◆ Problem statement ◆
Please output each line of the data exactly as it appears.

◆ Study material ◆
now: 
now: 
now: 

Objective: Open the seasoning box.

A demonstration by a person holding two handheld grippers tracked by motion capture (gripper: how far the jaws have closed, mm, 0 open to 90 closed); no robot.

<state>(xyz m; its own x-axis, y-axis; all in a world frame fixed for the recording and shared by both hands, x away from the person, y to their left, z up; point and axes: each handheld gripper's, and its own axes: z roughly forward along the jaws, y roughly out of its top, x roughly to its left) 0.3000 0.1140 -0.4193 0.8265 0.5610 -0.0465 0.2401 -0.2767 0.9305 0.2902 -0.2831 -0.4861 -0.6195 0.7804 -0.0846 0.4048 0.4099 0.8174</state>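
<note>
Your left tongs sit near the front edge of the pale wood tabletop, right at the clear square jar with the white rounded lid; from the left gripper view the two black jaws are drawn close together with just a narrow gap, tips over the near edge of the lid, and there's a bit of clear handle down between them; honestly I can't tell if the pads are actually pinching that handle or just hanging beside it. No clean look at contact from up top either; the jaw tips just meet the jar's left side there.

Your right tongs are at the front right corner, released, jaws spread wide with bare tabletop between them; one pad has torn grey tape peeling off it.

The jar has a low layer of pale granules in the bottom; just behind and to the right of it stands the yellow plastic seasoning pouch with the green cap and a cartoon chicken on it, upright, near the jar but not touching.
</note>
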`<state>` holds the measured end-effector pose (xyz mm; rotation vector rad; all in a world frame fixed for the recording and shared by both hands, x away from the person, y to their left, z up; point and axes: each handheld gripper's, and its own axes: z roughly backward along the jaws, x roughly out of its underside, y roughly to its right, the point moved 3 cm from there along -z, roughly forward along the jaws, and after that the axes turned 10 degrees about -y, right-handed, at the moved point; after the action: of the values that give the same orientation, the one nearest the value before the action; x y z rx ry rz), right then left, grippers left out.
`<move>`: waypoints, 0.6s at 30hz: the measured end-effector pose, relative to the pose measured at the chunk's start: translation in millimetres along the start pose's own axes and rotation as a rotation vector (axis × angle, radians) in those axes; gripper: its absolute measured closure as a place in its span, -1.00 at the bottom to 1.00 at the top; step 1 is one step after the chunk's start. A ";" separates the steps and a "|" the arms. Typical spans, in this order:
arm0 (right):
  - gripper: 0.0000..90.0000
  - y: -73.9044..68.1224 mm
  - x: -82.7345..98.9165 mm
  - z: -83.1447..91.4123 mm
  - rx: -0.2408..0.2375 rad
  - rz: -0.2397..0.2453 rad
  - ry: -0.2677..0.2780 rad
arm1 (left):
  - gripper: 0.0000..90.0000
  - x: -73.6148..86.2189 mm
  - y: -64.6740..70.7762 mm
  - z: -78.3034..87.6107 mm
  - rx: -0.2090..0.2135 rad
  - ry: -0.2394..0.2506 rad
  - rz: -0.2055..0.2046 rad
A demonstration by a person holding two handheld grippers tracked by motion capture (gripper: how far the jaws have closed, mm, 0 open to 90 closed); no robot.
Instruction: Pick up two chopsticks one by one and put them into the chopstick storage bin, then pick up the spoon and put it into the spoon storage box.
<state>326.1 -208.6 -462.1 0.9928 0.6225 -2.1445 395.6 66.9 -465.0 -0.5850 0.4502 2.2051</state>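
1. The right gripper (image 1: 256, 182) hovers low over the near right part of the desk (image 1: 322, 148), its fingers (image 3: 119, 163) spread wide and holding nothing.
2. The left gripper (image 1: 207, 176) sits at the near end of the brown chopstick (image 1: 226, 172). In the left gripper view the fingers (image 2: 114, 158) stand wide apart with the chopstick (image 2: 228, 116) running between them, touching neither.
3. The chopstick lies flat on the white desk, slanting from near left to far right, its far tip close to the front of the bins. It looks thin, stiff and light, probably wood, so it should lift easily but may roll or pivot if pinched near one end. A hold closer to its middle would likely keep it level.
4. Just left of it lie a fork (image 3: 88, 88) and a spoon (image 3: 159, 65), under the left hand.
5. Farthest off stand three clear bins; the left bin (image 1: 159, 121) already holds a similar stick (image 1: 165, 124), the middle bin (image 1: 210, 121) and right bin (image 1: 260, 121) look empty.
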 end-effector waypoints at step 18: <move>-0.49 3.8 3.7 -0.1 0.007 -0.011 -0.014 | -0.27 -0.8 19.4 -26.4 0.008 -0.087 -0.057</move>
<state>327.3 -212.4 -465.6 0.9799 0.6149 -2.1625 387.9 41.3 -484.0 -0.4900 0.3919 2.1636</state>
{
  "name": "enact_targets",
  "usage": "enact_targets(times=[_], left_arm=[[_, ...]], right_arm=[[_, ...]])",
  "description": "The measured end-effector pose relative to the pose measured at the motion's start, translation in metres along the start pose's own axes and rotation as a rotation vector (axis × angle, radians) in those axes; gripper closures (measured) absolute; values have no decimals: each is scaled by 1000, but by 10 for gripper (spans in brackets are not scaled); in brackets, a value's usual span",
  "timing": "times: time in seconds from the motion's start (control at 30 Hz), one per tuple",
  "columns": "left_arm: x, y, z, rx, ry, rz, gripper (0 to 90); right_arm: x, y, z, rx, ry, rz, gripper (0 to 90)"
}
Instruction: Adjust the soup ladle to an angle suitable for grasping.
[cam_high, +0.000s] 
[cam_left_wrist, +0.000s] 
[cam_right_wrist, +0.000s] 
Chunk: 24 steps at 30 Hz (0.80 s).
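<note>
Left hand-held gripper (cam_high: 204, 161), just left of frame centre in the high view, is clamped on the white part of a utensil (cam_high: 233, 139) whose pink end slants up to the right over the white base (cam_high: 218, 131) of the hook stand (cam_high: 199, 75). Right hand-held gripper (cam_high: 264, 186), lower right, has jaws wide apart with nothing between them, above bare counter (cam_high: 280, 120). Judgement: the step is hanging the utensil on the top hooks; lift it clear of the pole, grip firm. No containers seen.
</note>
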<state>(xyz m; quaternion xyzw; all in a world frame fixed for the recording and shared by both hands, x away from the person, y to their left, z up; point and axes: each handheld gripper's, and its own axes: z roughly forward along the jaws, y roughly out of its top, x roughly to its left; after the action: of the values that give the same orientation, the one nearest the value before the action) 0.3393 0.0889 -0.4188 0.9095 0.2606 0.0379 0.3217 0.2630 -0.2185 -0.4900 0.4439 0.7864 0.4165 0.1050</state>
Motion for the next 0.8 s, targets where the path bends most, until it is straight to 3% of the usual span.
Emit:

◆ Result of this exercise ◆
now: 
now: 
now: 

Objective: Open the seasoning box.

A demonstration by a person holding two handheld grippers tracked by motion capture (gripper: how far the jaws have closed, mm, 0 open to 90 closed); no robot.

<state>(xyz m; its own x-axis, y-axis; all in a world frame fixed for the recording and shared by both hands, x away from the person, y to their left, z up; point and axes: each handheld gripper's, and its own axes: z roughly forward along the jaws, y roughly out of its top, x roughly to its left) 0.3000 0.1140 -0.4193 0.8265 0.5610 -0.0465 0.2401 -0.2767 0.9305 0.2902 -0.2831 -0.4861 -0.6195 0.7804 -0.0846 0.4048 0.4099 0.8174</state>
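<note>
Your left tongs sit near the front edge of the pale wood tabletop, right at the clear square jar with the white rounded lid; from the left gripper view the two black jaws are drawn close together with just a narrow gap, tips over the near edge of the lid, and there's a bit of clear handle down between them; honestly I can't tell if the pads are actually pinching that handle or just hanging beside it. No clean look at contact from up top either; the jaw tips just meet the jar's left side there.

Your right tongs are at the front right corner, released, jaws spread wide with bare tabletop between them; one pad has torn grey tape peeling off it.

The jar has a low layer of pale granules in the bottom; just behind and to the right of it stands the yellow plastic seasoning pouch with the green cap and a cartoon chicken on it, upright, near the jar but not touching.
</note>
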`<state>` holds the measured end-effector pose (xyz mm; rotation vector rad; all in a world frame fixed for the recording and shared by both hands, x away from the person, y to their left, z up; point and axes: each handheld gripper's, and its own axes: z roughly backward along the jaws, x roughly out of its underside, y roughly to its right, the point moved 3 cm from there along -z, roughly forward along the jaws, and after that the axes turned 10 degrees about -y, right-handed, at the moved point; after the action: of the values that give the same orientation, the one nearest the value before the action; x y z rx ry rz), right then left, grippers left out.
`<move>`: waypoints, 0.6s at 30hz: the measured end-effector pose, relative to the pose measured at the chunk's start: translation in millimetres along the start pose's own axes and rotation as a rotation vector (axis × angle, radians) in those axes; gripper: its absolute measured closure as a place in its span, -1.00 at the bottom to 1.00 at the top; step 1 is one step after the chunk's start. A ";" separates the steps and a "|" the arms. Typical spans, in this order:
arm0 (right):
  - gripper: 0.0000..90.0000
  - y: -73.9044..68.1224 mm
  - x: -82.7345..98.9165 mm
  - z: -83.1447..91.4123 mm
  - rx: -0.2408..0.2375 rad
  - rz: -0.2397..0.2453 rad
  - ry: -0.2677..0.2780 rad
arm1 (left):
  - gripper: 0.0000..90.0000
  - x: -73.6148..86.2189 mm
  - y: -64.6740..70.7762 mm
  - z: -78.3034..87.6107 mm
  - rx: -0.2090..0.2135 rad
  - ry: -0.2394..0.2506 rad
  - rz: -0.2055..0.2046 rad
A demonstration by a person holding two handheld grippers tracked by motion capture (gripper: how far the jaws have closed, mm, 0 open to 90 closed); no robot.
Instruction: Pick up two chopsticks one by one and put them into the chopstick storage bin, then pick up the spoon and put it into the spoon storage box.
<state>326.1 -208.6 -462.1 0.9928 0.6225 -2.1445 395.6 66.9 -465.0 -0.5850 0.4502 2.2051</state>
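1. The right gripper (image 1: 256, 182) hovers low over the near right part of the desk (image 1: 322, 148), its fingers (image 3: 119, 163) spread wide and holding nothing.
2. The left gripper (image 1: 207, 176) sits at the near end of the brown chopstick (image 1: 226, 172). In the left gripper view the fingers (image 2: 114, 158) stand wide apart with the chopstick (image 2: 228, 116) running between them, touching neither.
3. The chopstick lies flat on the white desk, slanting from near left to far right, its far tip close to the front of the bins. It looks thin, stiff and light, probably wood, so it should lift easily but may roll or pivot if pinched near one end. A hold closer to its middle would likely keep it level.
4. Just left of it lie a fork (image 3: 88, 88) and a spoon (image 3: 159, 65), under the left hand.
5. Farthest off stand three clear bins; the left bin (image 1: 159, 121) already holds a similar stick (image 1: 165, 124), the middle bin (image 1: 210, 121) and right bin (image 1: 260, 121) look empty.
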 end-effector waypoints at step 18: <move>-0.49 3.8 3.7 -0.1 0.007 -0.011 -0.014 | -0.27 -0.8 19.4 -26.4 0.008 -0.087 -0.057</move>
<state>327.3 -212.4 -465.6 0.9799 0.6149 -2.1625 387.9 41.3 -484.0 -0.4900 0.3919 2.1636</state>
{
  "name": "enact_targets",
  "usage": "enact_targets(times=[_], left_arm=[[_, ...]], right_arm=[[_, ...]])",
  "description": "The measured end-effector pose relative to the pose measured at the motion's start, translation in metres along the start pose's own axes and rotation as a rotation vector (axis × angle, radians) in those axes; gripper closures (measured) absolute; values have no decimals: each is scaled by 1000, but by 10 for gripper (spans in brackets are not scaled); in brackets, a value's usual span",
  "timing": "times: time in seconds from the motion's start (control at 30 Hz), one per tuple",
  "columns": "left_arm: x, y, z, rx, ry, rz, gripper (0 to 90); right_arm: x, y, z, rx, ry, rz, gripper (0 to 90)"
}
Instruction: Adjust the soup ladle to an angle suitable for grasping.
[cam_high, +0.000s] 
[cam_left_wrist, +0.000s] 
[cam_right_wrist, +0.000s] 
Chunk: 24 steps at 30 Hz (0.80 s).
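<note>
Left hand-held gripper (cam_high: 204, 161), just left of frame centre in the high view, is clamped on the white part of a utensil (cam_high: 233, 139) whose pink end slants up to the right over the white base (cam_high: 218, 131) of the hook stand (cam_high: 199, 75). Right hand-held gripper (cam_high: 264, 186), lower right, has jaws wide apart with nothing between them, above bare counter (cam_high: 280, 120). Judgement: the step is hanging the utensil on the top hooks; lift it clear of the pole, grip firm. No containers seen.
</note>
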<state>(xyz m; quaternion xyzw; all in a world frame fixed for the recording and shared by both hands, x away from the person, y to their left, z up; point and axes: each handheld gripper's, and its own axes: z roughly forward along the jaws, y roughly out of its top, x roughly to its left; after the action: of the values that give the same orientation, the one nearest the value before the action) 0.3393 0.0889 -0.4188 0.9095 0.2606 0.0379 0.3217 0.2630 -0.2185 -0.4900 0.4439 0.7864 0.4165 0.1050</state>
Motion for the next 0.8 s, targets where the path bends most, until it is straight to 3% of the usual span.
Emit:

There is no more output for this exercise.